Folha de S. Paulo


Análise: Moda brasileira ainda depende de estrangeirismo

A palavra crise ressonou tanto nas passarelas da São Paulo Fashion Week, com várias coleções reproduzindo a estética de grifes internacionais, que não cabe mais discutir o que será moda no inverno 2016 segundo os estilistas do evento.

A maioria dos designers está mais preocupada em cobrir o vácuo deixado pela retração no consumo nacional e pelo agravamento da crise do que promover a tão alardeada "brasilidade" que as agências de promoção às exportações brasileiras, como a Texbrasil, pregam.

Não se espera apenas regionalismos ou coleções feitas com rendeiras e comunidades de artesãos –como fizeram Fernanda Yamamoto e Ronaldo Fraga–, mas também não se deve escancarar a submissão implícita aos códigos de vestimenta das grifes Céline e Gucci, como fizeram Iódice, Coven e Animale.

Até nomes desconhecidos por aqui (o americano Rick Owens e o alemão Boris Bidjan Saberi) deram as caras na Bienal do Ibirapuera, palco dos desfiles, na passarela do estreante Renato Ratier, dono da boate D-Edge (SP) e da grife que leva seu sobrenome.

A cópia pode um dia ter sido um objeto de autoafirmação, uma forma de dizer que era possível produzir uma costura tão relevante quanto a dos europeus. Mas repetir a fórmula duas décadas depois de criada a semana paulistana soa como amadorismo.
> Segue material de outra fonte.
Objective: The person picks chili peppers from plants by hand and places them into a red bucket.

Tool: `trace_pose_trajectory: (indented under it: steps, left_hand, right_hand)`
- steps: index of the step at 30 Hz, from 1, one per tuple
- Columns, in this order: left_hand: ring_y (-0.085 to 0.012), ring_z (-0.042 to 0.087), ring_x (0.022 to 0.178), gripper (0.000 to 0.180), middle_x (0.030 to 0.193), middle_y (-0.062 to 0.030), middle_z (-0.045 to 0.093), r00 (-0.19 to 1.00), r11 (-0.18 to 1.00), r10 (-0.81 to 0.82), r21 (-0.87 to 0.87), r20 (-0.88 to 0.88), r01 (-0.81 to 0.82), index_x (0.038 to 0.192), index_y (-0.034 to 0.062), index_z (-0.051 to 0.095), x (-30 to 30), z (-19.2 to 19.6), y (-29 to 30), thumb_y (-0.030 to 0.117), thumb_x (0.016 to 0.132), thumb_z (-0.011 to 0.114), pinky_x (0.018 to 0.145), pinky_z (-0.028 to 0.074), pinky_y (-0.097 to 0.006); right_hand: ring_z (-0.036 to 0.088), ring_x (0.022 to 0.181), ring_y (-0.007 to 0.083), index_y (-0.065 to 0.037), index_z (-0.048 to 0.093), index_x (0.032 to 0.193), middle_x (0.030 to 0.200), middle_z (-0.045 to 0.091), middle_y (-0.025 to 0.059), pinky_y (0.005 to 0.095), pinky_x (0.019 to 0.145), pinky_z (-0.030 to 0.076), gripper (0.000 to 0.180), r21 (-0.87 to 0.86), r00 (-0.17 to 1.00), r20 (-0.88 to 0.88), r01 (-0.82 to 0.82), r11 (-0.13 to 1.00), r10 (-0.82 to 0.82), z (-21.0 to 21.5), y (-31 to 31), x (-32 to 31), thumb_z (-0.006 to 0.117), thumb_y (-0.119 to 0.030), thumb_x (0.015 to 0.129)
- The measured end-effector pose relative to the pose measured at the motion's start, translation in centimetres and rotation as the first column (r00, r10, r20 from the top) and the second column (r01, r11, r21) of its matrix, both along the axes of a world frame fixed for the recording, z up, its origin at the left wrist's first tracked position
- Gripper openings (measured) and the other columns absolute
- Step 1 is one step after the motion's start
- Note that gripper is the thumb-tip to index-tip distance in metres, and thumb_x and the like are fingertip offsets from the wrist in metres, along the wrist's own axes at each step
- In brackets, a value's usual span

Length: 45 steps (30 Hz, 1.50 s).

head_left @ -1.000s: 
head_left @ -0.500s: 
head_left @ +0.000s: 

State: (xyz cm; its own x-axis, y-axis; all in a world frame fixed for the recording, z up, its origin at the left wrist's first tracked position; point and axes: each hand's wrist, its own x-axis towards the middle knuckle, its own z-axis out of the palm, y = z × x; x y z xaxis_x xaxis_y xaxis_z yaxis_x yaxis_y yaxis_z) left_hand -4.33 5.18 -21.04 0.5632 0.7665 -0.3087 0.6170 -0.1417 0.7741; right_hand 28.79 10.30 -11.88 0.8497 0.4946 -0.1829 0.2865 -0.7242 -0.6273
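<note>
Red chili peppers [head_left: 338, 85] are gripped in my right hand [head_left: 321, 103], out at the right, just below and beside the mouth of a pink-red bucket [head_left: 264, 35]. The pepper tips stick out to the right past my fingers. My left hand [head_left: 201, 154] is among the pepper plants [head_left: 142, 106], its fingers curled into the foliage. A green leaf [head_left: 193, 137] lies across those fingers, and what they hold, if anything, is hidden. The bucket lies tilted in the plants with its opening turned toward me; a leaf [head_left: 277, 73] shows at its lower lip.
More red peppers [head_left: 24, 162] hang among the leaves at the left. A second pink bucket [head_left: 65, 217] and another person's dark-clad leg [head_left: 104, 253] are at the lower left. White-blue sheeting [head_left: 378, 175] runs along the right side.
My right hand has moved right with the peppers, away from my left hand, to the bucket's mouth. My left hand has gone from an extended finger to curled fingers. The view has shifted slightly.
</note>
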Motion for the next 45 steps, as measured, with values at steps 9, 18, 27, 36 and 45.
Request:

Houve quem justificasse a obviedade de referências dizendo que não há fronteiras de estilo no mundo globalizado. O que, na prática, significa alinhar-se ao padrão formulado pelos birôs de tendências meses antes dos desfiles.

A equação pode fazer sentido se a ideia é colocar nas araras peças comercialmente palatáveis, mas, num ano em que cai o consumo nacional e se esboça um novo momento das exportações, o plano é um tiro no pé. O que levará o comprador internacional a escolher uma peça brasileira no lugar de uma outra, similar, do seu próprio país?

DESCRENÇA

Soma-se a esse balaio de uniformidade a descrença dos próprios empresários com a passarela. O grupo AMC Têxtil parece ter cancelado definitivamente as apresentações de três grifes do seu portfolio, a Triton, a Forum e a Tufi Duek. Só a Colcci desfilou, como se estivesse ali para mostrar que, mesmo sem Gisele, resiste ao tempo.

Não colou. Tirar da passarela nomes criativos como Eduardo Pombal, estilista da Tufi Duek, e Karen Fuke, designer da Triton, é atestar que não se crê mais no poder do desfile em movimentar o mercado de moda.

A Cavalera também não estava lá, tampouco a 2nd Floor, duas grifes de moda jovem que sempre causaram burburinho com seus desfiles.

É claro que há gente disposta a fazer a diferença, como o mineiro Luiz Claudio, que na Apartamento 03 jogou com noções de androginia sem descambar na alfaiataria simplista, e a carioca Osklen, com sua ode à moda olímpica.

Mas a sensação estampada nas fotos é a de que, mesmo após 20 anos de SPFW, a moda brasileira não se sustenta sem o carimbo estrangeiro.